Go line by line through the records below. Copy whichever lines contain the string "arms".

Data for this exercise:
====================

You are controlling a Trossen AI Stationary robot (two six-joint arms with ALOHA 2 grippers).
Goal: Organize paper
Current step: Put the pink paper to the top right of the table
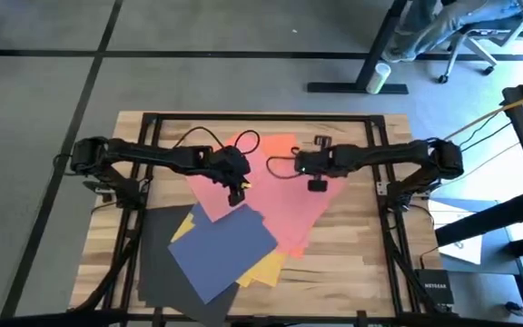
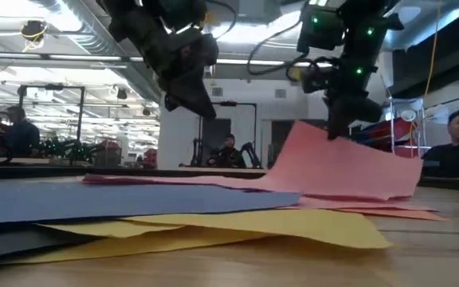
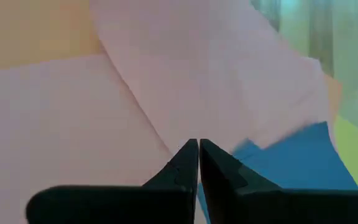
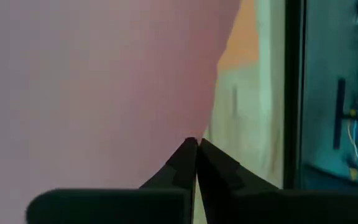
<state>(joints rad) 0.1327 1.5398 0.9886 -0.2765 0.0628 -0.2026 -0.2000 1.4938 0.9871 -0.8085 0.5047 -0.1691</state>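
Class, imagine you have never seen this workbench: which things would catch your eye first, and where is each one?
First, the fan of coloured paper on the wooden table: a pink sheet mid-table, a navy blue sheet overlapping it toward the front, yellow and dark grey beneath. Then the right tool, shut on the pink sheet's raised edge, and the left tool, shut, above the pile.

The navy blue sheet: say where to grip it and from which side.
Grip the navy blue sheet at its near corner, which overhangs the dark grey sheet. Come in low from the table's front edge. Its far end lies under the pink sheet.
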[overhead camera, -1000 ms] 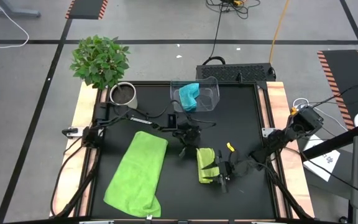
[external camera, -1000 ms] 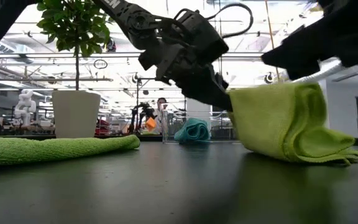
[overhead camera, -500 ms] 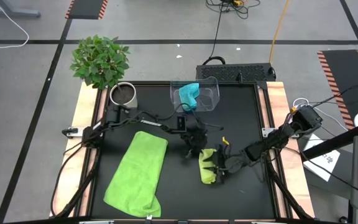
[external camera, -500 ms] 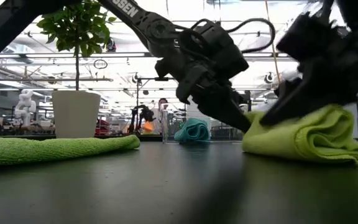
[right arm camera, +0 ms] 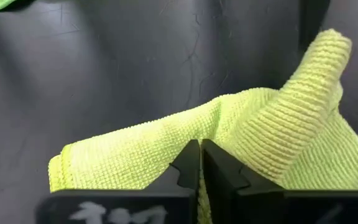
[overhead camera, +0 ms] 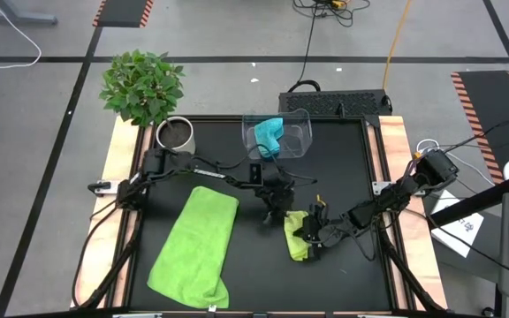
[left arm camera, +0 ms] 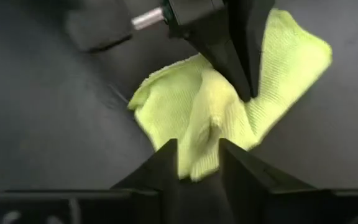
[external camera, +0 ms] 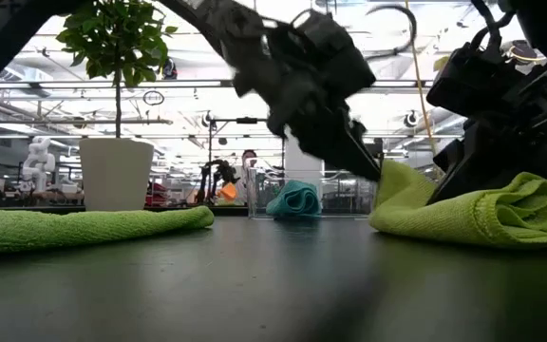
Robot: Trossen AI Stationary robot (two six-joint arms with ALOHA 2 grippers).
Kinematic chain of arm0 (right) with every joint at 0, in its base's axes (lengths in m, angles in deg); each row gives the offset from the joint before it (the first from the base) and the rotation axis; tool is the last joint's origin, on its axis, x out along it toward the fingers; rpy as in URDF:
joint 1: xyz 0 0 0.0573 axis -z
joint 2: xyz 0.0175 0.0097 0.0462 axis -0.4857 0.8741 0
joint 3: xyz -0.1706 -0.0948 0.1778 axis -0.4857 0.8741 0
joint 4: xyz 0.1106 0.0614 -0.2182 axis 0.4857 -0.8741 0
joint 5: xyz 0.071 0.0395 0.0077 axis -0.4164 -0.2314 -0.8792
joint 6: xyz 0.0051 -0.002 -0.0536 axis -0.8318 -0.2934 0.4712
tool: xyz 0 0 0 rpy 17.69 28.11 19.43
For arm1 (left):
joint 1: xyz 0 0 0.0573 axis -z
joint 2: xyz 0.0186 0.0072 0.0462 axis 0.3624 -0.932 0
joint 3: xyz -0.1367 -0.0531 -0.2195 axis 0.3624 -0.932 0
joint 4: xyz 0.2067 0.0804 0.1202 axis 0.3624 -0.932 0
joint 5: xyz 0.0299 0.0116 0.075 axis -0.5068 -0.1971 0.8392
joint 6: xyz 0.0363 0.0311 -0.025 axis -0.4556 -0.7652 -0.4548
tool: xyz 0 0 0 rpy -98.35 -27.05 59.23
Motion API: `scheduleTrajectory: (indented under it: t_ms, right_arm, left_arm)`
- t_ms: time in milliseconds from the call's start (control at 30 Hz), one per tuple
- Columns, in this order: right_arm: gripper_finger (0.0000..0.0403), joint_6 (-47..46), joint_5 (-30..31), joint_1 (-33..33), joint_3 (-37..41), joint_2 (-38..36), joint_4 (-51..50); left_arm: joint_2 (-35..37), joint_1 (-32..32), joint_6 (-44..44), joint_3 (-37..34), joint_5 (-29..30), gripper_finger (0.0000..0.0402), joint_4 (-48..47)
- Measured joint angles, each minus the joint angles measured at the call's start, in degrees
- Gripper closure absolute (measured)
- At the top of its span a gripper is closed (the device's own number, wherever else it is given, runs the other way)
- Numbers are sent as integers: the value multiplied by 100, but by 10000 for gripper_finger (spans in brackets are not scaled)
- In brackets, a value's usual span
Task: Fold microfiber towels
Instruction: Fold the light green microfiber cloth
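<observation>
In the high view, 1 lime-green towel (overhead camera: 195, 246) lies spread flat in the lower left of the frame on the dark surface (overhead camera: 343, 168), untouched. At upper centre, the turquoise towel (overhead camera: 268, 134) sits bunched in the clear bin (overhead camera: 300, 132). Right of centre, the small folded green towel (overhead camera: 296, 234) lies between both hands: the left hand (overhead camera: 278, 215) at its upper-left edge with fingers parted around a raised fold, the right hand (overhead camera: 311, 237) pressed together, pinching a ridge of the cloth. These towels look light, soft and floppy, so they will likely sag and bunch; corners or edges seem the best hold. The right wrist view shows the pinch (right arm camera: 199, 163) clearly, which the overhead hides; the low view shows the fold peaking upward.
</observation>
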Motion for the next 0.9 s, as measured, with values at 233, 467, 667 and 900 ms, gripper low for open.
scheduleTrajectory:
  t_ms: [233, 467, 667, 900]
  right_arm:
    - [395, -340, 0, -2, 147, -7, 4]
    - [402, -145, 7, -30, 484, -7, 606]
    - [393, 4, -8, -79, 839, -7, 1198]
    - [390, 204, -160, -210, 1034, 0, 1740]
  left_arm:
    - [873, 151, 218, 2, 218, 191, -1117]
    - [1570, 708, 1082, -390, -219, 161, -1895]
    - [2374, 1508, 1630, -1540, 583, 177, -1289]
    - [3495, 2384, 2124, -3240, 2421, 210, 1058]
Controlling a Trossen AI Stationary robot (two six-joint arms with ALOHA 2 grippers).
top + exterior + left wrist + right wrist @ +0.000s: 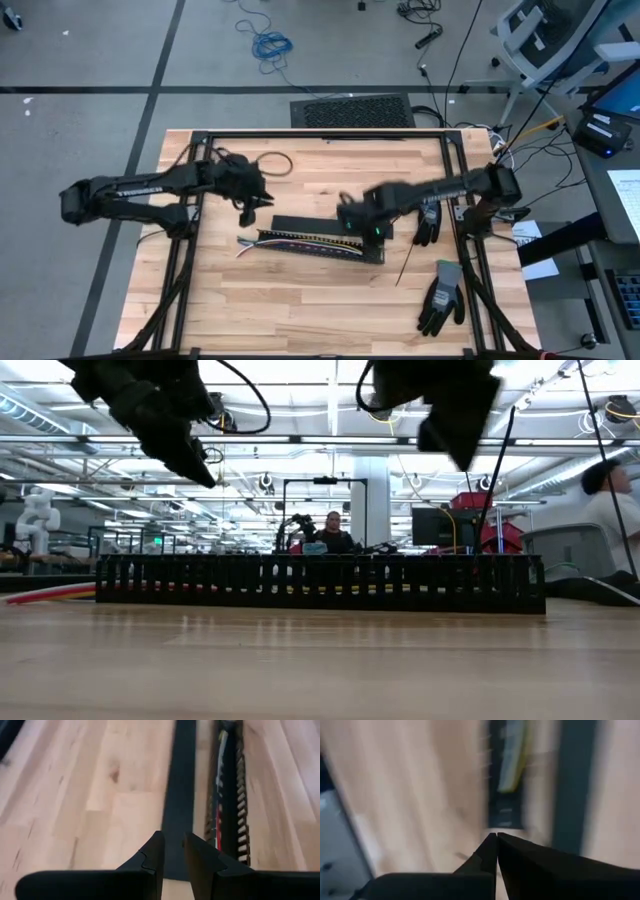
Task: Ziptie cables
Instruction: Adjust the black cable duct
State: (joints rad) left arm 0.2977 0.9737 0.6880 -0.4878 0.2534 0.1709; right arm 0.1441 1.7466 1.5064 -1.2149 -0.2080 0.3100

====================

Task result:
You are controlling a Trossen AI Stationary robot (two six-joint arms with ALOHA 2 grippers).
Robot: Trossen AI Stationary robot (two six-joint arms with ALOHA 2 grippers).
Controlling a Trossen AI Stationary robot (two six-joint arms with ALOHA 2 grippers).

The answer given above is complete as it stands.